Stored items
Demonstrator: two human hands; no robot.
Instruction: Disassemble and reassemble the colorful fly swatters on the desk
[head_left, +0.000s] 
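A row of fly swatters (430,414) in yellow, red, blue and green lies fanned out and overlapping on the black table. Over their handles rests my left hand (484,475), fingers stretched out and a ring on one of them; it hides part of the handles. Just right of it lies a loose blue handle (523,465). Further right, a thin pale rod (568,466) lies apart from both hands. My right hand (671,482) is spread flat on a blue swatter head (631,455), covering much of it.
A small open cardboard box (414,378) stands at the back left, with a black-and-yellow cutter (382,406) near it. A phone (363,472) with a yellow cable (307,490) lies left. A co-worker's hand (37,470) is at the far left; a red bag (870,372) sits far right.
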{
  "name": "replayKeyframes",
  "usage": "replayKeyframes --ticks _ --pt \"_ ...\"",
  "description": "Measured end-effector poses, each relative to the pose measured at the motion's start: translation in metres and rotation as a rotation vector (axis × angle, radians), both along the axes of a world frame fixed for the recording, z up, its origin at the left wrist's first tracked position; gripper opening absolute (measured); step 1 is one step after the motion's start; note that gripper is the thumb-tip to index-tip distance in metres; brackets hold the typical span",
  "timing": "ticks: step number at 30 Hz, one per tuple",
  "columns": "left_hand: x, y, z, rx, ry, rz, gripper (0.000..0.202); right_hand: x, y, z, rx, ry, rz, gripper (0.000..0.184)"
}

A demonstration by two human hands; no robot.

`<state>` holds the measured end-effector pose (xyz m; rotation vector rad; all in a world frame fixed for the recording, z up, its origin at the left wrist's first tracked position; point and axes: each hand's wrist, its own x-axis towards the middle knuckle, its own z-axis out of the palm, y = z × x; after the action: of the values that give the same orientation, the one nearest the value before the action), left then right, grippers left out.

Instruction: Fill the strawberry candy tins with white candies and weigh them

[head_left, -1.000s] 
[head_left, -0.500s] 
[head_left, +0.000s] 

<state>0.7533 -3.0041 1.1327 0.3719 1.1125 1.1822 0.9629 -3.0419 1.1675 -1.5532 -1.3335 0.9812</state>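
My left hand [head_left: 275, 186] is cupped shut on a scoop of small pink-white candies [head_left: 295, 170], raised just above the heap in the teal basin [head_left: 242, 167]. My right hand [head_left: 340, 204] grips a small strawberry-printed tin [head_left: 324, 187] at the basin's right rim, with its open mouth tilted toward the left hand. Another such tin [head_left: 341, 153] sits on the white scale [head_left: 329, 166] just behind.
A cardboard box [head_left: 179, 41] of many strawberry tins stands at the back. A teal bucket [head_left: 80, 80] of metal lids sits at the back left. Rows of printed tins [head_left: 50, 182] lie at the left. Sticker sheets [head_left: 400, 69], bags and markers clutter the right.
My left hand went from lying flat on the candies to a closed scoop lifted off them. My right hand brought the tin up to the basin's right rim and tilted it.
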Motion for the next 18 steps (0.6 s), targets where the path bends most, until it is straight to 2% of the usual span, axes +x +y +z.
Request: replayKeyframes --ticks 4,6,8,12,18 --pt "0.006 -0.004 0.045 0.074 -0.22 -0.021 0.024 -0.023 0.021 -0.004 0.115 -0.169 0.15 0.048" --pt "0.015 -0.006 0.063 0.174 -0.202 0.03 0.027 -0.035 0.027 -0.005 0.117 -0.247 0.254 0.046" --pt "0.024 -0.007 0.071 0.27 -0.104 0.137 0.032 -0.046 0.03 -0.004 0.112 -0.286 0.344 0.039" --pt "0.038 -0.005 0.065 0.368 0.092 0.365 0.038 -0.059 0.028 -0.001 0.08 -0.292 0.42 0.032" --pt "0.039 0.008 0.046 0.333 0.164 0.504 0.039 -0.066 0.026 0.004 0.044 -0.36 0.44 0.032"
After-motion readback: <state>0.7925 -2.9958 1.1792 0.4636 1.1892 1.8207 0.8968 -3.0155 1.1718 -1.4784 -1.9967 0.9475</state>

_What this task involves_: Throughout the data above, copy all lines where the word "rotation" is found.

_Written solution_:
  "description": "Measured end-effector poses, each relative to the pose measured at the motion's start: translation in metres and rotation as a rotation vector (axis × angle, radians), both along the axes of a world frame fixed for the recording, z up, its origin at the left wrist's first tracked position; gripper opening absolute (measured); step 1 is one step after the motion's start; note that gripper is the thumb-tip to index-tip distance in metres; brackets hold the typical span",
`<state>` holds the measured end-effector pose (xyz m; rotation vector rad; all in a world frame fixed for the recording, z up, its origin at the left wrist's first tracked position; point and axes: each hand's wrist, its own x-axis towards the middle knuckle, its own z-axis out of the palm, y = z × x; after the action: of the values that give the same orientation, the one nearest the value before the action), left then right, grippers left out.

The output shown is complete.